### Directions:
Within the material below, locate the line with "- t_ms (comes" and the line with "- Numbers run", then return those two lines and all lines between them, exactly as written.

### Source records:
---

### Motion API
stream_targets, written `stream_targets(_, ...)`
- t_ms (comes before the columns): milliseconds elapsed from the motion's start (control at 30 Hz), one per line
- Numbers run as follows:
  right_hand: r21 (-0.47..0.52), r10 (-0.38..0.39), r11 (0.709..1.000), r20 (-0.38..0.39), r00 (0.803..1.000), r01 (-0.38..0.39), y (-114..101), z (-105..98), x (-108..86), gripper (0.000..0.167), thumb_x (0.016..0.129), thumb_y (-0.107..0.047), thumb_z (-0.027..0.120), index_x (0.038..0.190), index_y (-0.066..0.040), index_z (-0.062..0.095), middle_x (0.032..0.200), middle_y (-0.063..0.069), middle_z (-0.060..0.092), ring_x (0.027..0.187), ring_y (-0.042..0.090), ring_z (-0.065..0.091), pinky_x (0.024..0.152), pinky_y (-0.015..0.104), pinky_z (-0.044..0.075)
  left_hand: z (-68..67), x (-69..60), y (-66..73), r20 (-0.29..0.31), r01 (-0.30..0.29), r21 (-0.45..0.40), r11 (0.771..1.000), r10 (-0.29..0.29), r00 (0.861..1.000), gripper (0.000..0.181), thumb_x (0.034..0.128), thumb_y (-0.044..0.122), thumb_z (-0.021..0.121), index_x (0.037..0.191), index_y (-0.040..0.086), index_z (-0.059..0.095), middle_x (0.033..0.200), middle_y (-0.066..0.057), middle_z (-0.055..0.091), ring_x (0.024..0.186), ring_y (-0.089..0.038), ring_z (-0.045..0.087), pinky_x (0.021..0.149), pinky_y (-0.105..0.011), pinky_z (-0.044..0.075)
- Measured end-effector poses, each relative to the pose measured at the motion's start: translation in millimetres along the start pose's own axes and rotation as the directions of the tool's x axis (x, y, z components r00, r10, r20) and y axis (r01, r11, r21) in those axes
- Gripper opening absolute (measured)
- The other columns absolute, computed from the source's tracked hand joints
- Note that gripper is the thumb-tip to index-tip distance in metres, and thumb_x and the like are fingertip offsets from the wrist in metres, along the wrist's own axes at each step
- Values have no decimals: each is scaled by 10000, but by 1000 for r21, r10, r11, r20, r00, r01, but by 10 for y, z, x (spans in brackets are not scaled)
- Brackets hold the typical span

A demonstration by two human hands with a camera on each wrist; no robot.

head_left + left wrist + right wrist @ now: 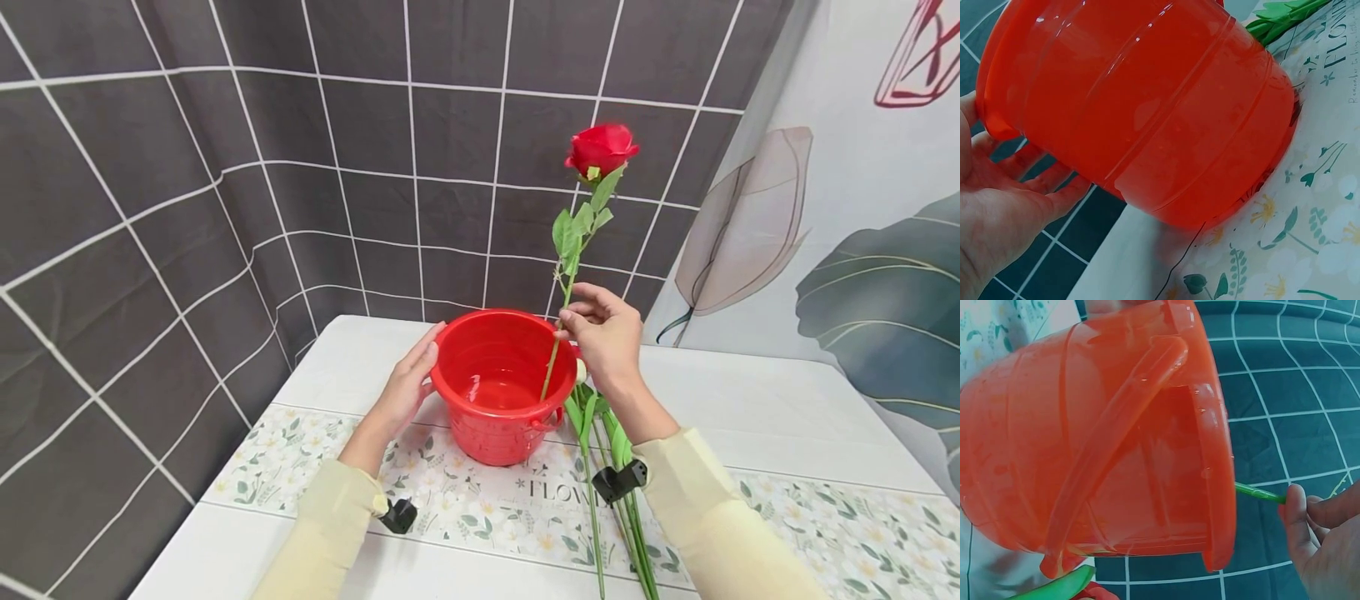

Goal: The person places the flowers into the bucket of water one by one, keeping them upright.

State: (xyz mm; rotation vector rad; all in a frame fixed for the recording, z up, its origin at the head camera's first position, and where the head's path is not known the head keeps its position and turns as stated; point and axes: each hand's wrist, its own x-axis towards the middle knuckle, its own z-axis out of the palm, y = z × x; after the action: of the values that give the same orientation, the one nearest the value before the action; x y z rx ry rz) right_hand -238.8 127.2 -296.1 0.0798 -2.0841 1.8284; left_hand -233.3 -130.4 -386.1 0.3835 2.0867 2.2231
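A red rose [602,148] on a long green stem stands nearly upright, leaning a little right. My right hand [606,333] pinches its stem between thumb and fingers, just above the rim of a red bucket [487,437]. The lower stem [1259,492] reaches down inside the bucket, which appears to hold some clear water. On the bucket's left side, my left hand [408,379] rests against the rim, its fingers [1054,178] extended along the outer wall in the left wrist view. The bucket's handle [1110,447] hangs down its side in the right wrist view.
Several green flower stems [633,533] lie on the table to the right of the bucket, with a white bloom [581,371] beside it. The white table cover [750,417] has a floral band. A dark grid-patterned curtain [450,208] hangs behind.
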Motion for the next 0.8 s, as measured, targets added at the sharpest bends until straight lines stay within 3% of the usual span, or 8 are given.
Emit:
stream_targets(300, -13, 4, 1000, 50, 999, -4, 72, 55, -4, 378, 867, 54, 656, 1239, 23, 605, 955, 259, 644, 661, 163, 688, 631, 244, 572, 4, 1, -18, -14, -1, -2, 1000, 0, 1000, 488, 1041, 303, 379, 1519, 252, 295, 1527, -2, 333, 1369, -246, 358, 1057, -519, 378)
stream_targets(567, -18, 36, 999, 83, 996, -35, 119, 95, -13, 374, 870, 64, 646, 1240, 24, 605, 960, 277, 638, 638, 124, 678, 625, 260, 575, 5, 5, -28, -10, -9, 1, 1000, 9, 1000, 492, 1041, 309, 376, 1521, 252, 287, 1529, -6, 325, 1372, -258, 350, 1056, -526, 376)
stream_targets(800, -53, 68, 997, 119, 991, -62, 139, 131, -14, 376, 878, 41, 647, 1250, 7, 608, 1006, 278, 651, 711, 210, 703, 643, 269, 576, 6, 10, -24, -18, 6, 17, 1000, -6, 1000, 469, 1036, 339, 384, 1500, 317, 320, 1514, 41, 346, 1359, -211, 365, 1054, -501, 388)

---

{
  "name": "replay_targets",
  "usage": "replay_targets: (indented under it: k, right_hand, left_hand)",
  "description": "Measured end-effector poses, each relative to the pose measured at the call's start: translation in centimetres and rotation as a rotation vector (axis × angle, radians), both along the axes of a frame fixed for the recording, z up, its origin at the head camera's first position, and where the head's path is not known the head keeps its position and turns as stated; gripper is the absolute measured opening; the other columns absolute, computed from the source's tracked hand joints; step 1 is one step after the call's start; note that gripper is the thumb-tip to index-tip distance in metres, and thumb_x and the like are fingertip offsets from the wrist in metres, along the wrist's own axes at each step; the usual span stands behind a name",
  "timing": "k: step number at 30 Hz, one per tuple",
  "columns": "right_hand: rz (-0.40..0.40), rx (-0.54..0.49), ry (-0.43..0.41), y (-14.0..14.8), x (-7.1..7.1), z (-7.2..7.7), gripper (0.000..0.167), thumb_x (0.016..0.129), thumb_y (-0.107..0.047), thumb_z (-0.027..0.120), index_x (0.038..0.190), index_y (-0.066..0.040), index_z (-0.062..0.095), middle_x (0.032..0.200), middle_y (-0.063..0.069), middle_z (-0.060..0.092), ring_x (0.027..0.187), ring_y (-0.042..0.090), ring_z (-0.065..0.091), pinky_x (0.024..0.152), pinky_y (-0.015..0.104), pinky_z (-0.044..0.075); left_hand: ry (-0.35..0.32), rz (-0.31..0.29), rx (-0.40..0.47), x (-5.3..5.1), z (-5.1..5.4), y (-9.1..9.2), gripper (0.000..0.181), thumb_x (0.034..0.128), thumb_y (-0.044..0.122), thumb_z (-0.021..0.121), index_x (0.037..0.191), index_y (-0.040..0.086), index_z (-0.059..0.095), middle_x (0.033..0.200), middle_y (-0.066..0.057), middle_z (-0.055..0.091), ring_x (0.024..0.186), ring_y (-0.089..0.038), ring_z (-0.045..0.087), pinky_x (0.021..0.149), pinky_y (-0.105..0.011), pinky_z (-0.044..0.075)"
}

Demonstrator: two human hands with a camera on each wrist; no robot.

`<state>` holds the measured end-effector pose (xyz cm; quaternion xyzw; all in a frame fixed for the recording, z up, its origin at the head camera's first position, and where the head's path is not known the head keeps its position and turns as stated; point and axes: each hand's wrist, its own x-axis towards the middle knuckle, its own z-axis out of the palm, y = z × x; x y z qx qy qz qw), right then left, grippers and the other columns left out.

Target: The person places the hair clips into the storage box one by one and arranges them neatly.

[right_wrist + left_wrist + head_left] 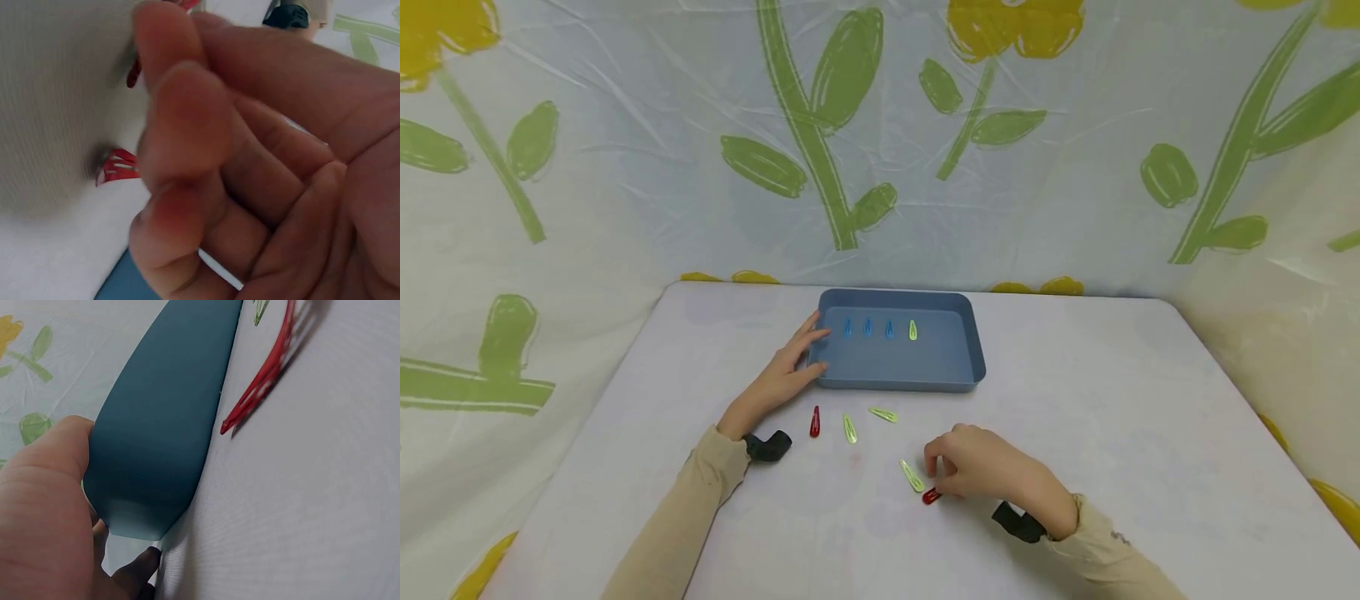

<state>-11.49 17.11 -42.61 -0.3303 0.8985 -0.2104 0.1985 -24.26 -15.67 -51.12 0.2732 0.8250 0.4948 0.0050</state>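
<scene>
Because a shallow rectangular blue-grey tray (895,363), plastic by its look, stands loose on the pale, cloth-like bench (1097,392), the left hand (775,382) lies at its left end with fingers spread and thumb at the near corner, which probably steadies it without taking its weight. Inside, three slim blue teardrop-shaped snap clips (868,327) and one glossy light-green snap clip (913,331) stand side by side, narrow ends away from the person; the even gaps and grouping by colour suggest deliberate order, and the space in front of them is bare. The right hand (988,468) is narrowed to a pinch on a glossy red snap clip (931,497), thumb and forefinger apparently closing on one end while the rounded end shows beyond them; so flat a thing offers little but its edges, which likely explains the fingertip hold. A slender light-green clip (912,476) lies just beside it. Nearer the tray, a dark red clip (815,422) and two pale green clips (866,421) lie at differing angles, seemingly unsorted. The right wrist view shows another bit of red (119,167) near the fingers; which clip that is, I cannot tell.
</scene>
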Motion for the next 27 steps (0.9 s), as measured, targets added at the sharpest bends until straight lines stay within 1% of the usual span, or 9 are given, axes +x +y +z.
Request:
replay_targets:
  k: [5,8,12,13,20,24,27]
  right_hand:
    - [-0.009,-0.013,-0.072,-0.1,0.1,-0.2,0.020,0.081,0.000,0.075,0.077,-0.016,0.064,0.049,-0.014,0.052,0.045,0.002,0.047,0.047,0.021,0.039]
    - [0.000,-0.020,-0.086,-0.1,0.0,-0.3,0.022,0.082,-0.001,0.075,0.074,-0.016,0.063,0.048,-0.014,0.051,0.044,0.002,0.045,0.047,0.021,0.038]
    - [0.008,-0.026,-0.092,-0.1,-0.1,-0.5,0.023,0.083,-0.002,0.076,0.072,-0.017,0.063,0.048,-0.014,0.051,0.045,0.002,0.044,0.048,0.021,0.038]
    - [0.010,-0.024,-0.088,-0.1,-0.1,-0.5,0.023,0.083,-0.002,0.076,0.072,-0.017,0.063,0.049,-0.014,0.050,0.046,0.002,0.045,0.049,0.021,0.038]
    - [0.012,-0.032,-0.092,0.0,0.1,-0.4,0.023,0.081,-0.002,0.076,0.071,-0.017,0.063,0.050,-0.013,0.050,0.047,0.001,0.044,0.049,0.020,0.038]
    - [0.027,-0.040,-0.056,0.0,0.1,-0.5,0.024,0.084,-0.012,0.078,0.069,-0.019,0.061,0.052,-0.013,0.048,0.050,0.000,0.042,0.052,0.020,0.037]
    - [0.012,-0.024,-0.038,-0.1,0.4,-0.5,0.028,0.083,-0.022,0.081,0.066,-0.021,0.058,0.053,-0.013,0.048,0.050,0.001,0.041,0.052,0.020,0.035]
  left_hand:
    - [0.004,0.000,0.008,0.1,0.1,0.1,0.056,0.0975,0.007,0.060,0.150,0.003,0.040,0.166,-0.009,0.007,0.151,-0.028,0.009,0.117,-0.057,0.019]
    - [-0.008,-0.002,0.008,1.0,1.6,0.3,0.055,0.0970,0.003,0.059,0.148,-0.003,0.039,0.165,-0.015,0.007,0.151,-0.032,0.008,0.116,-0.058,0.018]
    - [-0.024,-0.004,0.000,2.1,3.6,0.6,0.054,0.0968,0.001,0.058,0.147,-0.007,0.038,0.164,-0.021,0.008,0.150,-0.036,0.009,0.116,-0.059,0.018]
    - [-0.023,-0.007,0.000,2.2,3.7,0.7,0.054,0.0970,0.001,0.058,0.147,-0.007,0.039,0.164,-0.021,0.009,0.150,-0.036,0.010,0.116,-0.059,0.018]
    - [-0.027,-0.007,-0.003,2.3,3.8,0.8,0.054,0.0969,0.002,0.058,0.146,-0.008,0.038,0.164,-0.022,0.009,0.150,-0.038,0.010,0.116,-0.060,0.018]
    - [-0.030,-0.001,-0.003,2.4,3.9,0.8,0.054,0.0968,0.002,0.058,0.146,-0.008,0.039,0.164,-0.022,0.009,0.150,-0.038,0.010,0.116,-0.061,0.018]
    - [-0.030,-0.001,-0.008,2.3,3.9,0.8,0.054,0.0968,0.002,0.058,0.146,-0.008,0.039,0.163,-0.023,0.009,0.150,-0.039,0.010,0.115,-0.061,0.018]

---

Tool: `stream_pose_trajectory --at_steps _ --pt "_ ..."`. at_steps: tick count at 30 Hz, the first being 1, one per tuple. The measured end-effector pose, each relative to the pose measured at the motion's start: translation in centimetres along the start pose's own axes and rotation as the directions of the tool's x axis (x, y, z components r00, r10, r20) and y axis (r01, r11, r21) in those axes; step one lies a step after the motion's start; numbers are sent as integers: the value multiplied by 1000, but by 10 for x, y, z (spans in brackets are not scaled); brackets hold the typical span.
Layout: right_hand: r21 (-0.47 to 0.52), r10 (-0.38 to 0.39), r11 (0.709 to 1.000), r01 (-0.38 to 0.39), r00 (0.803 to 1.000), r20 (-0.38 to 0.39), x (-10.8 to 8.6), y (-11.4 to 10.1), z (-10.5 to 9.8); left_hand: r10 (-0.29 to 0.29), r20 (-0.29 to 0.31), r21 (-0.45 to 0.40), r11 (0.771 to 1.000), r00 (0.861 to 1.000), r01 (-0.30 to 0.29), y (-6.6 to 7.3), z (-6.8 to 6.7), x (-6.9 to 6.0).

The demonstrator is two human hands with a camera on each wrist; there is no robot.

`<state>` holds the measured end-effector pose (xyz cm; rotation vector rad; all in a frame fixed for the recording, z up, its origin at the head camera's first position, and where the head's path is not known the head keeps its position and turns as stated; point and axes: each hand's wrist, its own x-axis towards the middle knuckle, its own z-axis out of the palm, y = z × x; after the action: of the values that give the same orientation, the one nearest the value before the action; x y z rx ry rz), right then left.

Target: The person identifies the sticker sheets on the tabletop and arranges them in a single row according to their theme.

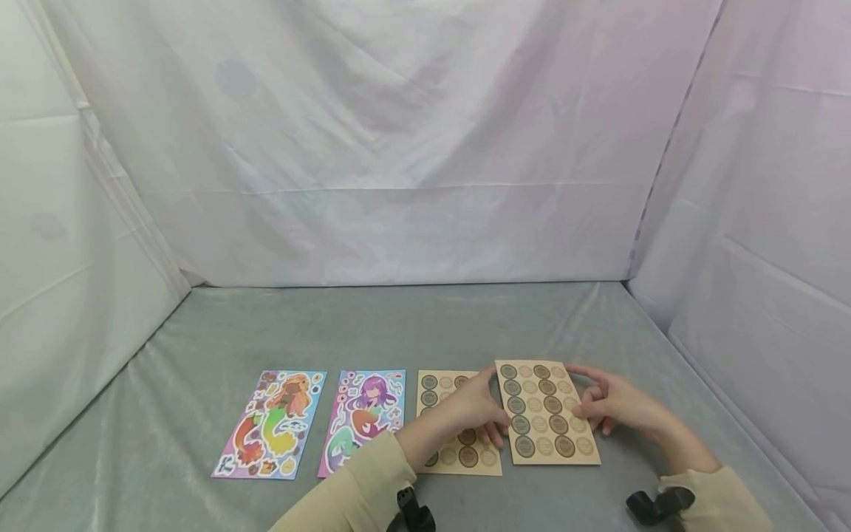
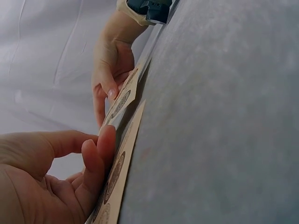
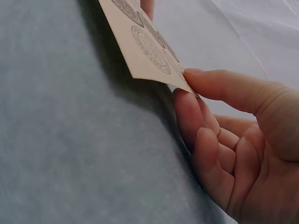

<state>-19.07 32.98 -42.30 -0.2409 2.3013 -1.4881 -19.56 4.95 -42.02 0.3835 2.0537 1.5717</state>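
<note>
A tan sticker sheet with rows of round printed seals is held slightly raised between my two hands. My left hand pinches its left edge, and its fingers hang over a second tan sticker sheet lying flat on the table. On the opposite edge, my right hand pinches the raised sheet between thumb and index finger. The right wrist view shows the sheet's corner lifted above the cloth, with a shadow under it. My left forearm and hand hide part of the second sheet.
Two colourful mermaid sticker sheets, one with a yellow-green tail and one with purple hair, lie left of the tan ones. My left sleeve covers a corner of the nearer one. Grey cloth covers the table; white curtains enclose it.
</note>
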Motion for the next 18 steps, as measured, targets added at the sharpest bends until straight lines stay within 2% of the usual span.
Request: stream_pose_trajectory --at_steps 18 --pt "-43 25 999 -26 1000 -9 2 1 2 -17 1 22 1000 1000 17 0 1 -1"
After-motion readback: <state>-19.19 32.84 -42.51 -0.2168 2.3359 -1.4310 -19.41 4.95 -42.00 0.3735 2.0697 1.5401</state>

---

### Problem solution:
- t_ms (comes before the columns): milliseconds elapsed from the motion's start (control at 30 Hz), one per line
- Numbers run as follows:

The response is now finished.